[Exercise details] Please keep to the lines below from the one with "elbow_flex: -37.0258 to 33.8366" through the one with "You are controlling", and restate them word for word, ends included.

Recorded data
┏━━

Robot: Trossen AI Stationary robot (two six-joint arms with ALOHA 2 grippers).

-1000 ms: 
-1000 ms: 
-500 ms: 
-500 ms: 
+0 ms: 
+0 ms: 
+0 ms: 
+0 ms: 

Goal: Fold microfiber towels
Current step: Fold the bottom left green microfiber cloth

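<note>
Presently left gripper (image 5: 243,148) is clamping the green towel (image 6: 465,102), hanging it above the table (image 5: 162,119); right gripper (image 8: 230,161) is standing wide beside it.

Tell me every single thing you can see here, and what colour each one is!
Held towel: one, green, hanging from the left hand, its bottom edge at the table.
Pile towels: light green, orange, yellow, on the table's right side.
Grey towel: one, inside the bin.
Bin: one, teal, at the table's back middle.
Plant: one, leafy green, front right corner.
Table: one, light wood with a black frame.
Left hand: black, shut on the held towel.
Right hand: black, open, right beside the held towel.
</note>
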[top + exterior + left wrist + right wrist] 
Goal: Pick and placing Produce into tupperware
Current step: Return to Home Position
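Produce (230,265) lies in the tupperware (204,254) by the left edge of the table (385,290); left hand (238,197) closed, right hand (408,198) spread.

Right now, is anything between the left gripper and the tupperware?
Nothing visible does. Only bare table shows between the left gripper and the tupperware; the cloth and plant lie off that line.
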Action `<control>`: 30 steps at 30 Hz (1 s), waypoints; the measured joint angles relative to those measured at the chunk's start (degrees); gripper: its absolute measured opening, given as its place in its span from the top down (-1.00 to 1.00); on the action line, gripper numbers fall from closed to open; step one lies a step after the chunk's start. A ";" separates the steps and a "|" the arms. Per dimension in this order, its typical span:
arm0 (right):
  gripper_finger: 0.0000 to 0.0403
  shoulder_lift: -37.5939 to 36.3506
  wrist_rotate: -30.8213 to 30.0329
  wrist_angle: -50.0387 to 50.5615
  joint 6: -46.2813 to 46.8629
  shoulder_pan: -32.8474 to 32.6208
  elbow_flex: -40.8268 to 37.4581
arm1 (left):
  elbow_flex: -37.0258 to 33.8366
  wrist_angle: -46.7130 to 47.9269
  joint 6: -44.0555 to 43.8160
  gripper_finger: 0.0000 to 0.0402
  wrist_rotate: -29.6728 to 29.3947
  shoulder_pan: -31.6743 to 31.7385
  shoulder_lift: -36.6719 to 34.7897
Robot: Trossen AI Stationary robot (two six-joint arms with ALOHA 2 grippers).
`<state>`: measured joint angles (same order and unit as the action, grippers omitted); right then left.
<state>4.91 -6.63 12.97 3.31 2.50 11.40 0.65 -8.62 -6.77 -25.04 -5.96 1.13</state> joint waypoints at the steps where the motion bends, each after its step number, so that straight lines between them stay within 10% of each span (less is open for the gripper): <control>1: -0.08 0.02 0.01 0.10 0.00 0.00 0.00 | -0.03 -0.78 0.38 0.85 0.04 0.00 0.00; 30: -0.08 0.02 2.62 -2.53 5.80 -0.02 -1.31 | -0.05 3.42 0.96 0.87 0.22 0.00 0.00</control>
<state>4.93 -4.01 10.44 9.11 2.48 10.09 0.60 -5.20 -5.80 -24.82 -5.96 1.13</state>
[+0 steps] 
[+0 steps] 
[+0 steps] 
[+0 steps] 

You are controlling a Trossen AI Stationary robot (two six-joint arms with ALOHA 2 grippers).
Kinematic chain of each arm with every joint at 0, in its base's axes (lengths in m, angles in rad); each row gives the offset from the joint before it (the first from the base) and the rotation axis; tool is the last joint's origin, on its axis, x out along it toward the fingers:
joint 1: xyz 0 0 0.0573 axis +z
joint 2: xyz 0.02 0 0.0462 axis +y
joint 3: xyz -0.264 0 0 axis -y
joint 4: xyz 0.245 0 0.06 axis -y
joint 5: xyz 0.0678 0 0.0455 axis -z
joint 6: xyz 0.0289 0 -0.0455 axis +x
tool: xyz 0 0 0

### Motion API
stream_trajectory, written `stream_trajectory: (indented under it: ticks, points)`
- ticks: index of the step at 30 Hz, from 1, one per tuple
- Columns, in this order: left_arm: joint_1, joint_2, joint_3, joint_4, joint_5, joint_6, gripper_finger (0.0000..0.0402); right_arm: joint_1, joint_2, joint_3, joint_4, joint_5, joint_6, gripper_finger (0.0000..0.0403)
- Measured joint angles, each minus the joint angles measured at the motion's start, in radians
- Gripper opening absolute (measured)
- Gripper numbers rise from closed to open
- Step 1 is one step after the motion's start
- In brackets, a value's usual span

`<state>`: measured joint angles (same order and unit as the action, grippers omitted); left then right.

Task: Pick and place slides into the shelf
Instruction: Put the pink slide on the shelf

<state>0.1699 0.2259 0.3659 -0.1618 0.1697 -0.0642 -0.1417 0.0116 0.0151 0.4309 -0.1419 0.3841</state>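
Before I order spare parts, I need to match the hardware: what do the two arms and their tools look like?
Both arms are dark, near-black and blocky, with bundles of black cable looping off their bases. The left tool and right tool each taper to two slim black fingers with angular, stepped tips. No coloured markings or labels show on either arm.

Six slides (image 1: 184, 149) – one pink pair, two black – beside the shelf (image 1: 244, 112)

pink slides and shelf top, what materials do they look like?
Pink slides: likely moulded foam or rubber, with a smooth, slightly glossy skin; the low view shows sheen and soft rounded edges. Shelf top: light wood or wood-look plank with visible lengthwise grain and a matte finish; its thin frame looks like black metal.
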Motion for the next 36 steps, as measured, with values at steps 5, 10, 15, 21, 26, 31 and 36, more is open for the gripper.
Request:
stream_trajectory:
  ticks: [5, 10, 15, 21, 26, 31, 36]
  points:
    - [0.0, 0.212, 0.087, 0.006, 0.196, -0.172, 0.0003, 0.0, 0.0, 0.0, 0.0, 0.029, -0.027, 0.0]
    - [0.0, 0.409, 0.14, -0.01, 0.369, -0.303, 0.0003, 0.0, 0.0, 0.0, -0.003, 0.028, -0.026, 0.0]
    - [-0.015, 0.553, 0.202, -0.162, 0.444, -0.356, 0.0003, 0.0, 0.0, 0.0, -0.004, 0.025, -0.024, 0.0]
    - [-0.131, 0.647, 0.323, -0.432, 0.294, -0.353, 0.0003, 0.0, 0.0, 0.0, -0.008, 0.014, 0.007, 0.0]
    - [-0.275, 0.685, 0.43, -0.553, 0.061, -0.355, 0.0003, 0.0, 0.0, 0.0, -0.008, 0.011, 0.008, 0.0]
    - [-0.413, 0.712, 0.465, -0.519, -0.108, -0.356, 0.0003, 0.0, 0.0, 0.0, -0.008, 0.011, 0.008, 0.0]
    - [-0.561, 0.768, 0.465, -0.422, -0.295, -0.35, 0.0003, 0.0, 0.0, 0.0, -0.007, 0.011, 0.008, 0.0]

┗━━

[Answer]
  elbow_flex: -37.0258 to 33.8366
  wrist_angle: -46.7130 to 47.9269
  joint 6: -44.0555 to 43.8160
  gripper_finger: 0.0000 to 0.0402
  wrist_rotate: -29.6728 to 29.3947
  shoulder_pan: -31.6743 to 31.7385
  shoulder_lift: -36.6719 to 34.7897
Robot: Trossen AI Stationary robot (two six-joint arms with ALOHA 2 grippers).
`<state>`: measured joint angles (same order and unit as the action, grippers omitted); right then left.
<state>4.91 -6.63 12.97 3.31 2.50 11.40 0.65 -8.62 -6.77 -25.04 -5.96 1.13</state> joint waypoints at the steps where the motion bends, each after its step number, so that straight lines between them stay within 10% of each span (less is open for the gripper): <control>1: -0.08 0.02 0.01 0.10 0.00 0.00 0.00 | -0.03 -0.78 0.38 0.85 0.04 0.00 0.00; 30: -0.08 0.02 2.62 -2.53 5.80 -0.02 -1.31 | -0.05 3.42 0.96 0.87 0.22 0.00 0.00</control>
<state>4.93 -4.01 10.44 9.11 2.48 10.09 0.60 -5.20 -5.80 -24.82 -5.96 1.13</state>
[+0 steps] 
[+0 steps] 
[+0 steps] 
[+0 steps] 

You are controlling a Trossen AI Stationary robot (two six-joint arms with ALOHA 2 grippers).

This exercise has nothing more to it.